Adrian stopped spooning fruit salad into a bowl to groan. ‘Oh God, Suse. Please don’t. I can’t bear being worried about.’

‘Bollocks,’ she said, taking the spoon from him and putting fruit into her own bowl. ‘You’re a big baby. You love being worried about.’

‘No, you see, that’s where you’ve always been wrong. I hate it. I’m actually a big grown-up man and I can do all my own worrying for myself.’

‘Hm,’ said Susie, unconvinced. ‘Well, whether you like it or not, you’re worrying me. You’re thin.’

‘I’ve always been thin.’

‘And you’ve got no sparkle in your eyes.’

He groaned again. ‘Can we talk about Luke instead?’

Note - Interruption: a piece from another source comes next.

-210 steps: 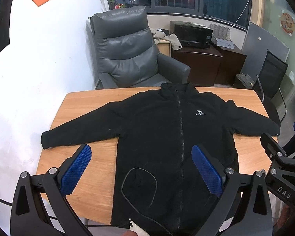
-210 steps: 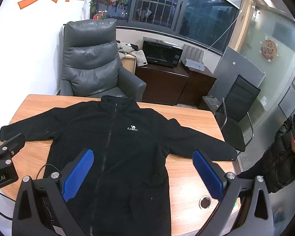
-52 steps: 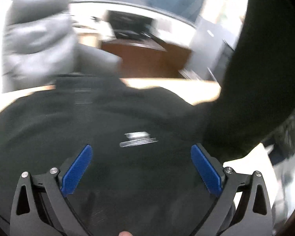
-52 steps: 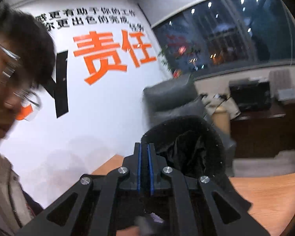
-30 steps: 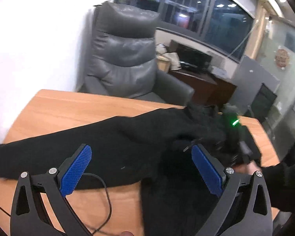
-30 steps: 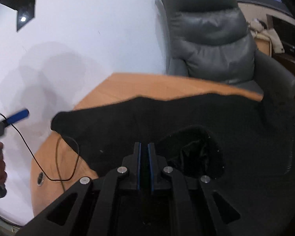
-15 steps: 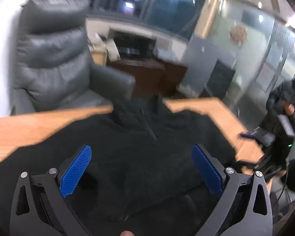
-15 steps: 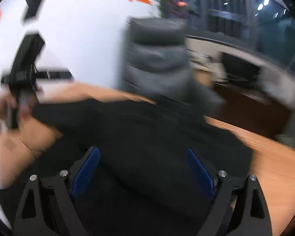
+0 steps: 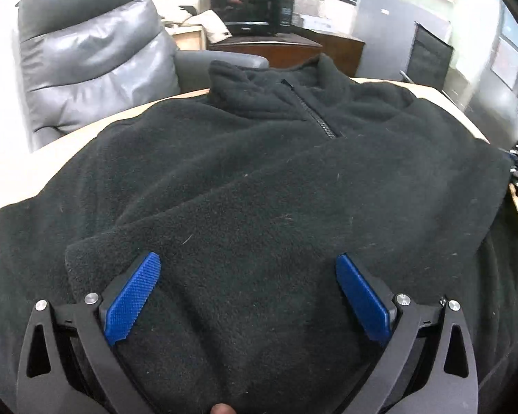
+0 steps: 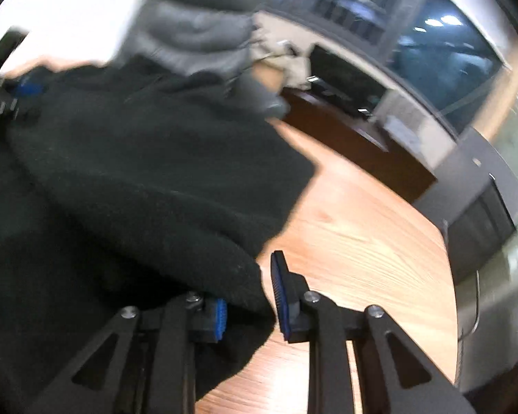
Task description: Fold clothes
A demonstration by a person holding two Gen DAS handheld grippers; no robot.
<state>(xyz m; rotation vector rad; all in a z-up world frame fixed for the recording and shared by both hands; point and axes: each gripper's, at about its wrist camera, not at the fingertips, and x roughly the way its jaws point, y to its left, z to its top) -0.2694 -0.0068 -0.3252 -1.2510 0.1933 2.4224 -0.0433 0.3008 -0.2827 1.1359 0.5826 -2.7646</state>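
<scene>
Wooden table (image 10: 355, 227) carries black fleece jacket (image 9: 276, 186), one sleeve laid across its chest; left gripper (image 9: 247, 293) hovers wide and empty above, right gripper (image 10: 248, 296) has just been narrowing around jacket edge, apparently to grip for another fold.

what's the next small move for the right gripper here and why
Probably finish closing the right gripper on the black fleece jacket edge. Its fingers have just been closing, and a fold of fabric at the jacket's right border sits between them over the wooden table. The left gripper hovers open above the folded sleeve.
</scene>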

‘No,’ said Susie. ‘I want to talk about you. What’s going on, Adrian? I mean, obviously you’ve been grieving. But there’s more, I think. More to it.’

‘I honestly have no idea what you’re talking about, Susie.’

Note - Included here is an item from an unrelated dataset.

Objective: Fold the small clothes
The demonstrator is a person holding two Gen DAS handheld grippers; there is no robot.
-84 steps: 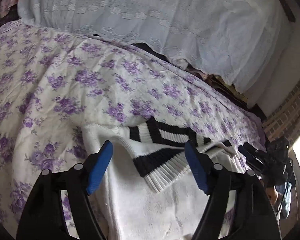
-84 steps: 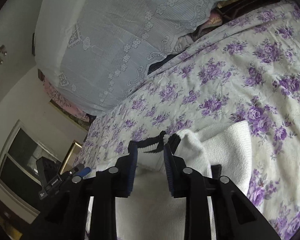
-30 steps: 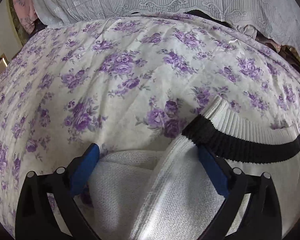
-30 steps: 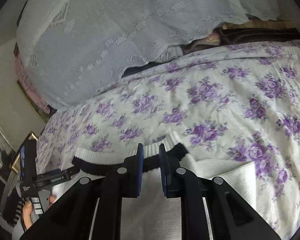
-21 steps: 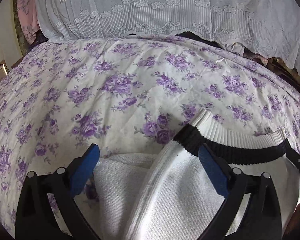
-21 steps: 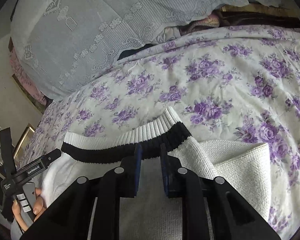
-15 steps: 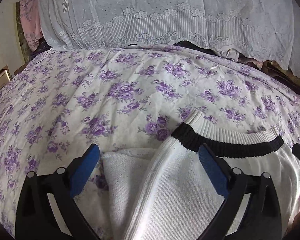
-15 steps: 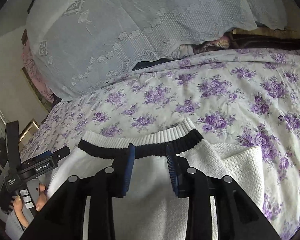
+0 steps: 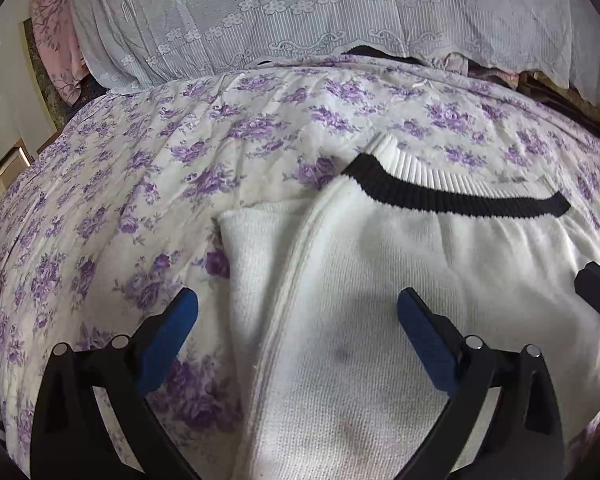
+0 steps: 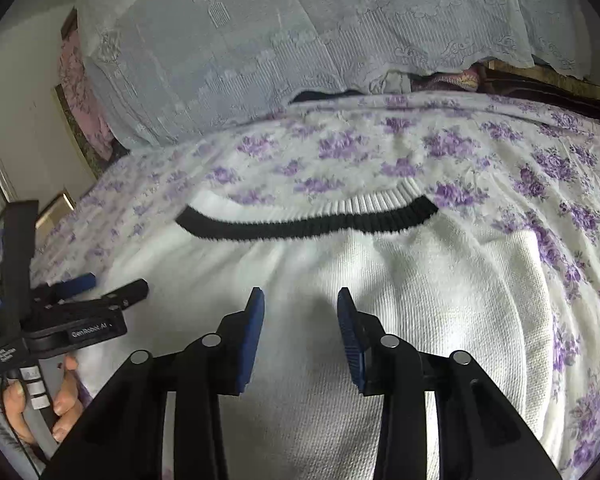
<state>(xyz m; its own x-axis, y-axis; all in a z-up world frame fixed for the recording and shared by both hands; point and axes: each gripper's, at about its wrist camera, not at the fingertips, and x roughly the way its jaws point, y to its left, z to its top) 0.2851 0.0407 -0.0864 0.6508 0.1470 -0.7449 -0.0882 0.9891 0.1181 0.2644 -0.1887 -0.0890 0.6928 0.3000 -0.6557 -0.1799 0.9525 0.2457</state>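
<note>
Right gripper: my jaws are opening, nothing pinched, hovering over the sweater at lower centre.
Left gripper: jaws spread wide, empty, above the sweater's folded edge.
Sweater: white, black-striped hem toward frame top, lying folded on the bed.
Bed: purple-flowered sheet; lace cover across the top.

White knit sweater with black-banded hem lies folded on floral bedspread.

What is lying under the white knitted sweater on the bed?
The white sweater lies on the purple-flowered bedspread; a folded white part of it shows at its left edge. Whatever else is beneath is covered.
</note>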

‘Well. You never call any more. You always used to call. Cat says you’re distracted and weird. Luke says he can’t remember what you look like. Is it that guy? Caroline’s new man?’

‘What!’

‘I saw the way you reacted when he walked in. You went all sort of small.’ She made a small shape with her hands.

‘Small?’

‘Yes. You looked gutted.’

‘Oh for God’s sake, I did not.’

‘Oh whatever, darling. I don’t think it’ll last, for what it’s worth.’

‘I don’t care, Susie. I don’t care if it lasts or not.’

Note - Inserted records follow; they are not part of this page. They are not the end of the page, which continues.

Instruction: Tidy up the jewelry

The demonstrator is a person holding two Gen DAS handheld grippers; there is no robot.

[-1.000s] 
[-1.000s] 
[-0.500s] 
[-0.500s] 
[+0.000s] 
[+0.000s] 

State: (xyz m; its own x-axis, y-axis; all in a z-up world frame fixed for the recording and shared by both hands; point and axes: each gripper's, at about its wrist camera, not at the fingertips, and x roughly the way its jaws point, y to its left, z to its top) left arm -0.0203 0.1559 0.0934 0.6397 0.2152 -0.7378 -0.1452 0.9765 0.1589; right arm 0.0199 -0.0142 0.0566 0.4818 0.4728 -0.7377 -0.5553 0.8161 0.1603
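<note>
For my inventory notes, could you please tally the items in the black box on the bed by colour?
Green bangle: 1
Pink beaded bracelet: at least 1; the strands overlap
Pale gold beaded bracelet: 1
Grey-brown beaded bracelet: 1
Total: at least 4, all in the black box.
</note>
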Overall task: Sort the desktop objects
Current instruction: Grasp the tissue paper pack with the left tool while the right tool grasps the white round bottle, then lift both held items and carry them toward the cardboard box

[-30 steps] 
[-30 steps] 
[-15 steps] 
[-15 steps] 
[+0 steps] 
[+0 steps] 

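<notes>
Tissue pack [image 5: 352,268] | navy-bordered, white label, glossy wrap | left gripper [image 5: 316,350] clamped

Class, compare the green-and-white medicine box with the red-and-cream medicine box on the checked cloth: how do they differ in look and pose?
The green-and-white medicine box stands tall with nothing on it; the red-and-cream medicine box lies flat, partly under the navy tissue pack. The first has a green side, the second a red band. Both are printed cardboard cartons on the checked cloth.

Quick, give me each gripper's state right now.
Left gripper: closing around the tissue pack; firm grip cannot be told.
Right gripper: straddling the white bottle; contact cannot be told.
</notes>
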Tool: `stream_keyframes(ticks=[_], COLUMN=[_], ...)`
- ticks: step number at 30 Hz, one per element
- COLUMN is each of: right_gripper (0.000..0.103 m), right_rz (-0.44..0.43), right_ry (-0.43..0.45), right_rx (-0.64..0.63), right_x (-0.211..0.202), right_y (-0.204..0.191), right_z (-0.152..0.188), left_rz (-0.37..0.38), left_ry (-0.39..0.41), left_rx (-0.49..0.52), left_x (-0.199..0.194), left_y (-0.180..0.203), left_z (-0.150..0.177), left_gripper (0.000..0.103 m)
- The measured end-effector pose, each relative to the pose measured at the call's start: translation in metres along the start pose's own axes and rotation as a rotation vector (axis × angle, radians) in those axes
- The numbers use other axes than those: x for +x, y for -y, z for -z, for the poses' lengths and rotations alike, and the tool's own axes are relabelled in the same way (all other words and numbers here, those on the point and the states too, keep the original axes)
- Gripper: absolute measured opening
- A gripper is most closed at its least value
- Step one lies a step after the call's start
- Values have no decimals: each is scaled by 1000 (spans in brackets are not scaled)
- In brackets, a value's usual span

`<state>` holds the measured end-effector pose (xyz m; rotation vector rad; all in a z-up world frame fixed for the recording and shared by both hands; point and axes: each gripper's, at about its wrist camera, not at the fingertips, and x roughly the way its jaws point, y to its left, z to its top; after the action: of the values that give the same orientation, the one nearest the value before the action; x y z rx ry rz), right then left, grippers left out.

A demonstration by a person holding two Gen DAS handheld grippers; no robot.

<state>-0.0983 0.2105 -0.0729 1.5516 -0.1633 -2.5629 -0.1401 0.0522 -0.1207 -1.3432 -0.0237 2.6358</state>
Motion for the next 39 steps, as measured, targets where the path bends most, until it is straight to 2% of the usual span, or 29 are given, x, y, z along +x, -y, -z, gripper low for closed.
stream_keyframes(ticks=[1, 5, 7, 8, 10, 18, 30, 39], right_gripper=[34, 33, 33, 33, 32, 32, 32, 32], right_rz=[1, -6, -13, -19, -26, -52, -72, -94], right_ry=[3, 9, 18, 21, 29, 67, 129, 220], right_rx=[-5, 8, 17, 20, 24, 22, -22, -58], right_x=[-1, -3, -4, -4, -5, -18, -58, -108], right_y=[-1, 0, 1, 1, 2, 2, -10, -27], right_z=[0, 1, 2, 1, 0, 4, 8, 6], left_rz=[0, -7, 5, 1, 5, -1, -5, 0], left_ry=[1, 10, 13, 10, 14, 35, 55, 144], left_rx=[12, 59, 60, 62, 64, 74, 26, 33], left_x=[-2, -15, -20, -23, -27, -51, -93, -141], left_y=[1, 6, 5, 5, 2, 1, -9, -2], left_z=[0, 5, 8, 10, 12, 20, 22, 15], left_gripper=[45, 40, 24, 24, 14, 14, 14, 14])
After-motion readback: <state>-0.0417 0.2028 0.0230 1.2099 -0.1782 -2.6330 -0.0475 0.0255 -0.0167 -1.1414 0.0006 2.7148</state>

She looked at him sceptically. ‘You’ve never had to experience this before. You’ve never had to properly relinquish a woman. You’ve always been able to keep them there.’ She made the same small shape out of her hands. ‘In stasis. As you left them. Even Maya.’

Adrian flinched at the sound of Maya’s name.

‘Sorry, darling, but it’s true. You’ve been able to stride out into your future knowing that the past is as you left it. When you chose to leave it.’

‘I didn’t
choose
to leave Maya,’ he snapped.

‘No, no. Of course not. But neither have you had to deal with her moving on.’

‘Oh Christ, Suse, you have no idea what I’ve been through these last months. What I’ve been dealing with.’

‘No. I don’t. I’ve never lost anyone in that way. But I do know that this is a new one on you – Caroline’s toy boy. On top of what you’ve been through with losing Maya. And I know you don’t really have anyone to talk to. Your wives have always been your best friends.’

Adrian sighed. This much was true.

‘Anyway,’ she said, spearing a piece of pineapple on to the end of her fork, ‘I just wanted to say I know I’m a bit silly and a bit far away and we’ve kind of lost each other over the years, but you can talk to me. If you’re having a hard time.’

Adrian looked at her. She was smiling warmly and sincerely at him. For a moment he could see her: the waxy-skinned beauty he’d first laid eyes on nearly thirty years ago; the girl he’d lain on the beach with at night looking for constellations in the starry sky; the girl he’d sat outside pubs with on warm summer nights drinking pints, bare feet rubbing together beneath the table; the girl he’d married in a cheap hire suit in Camden Town Hall when he was almost the same age as their son was now. ‘Thank you,’ he said, ‘that’s very lovely of you.’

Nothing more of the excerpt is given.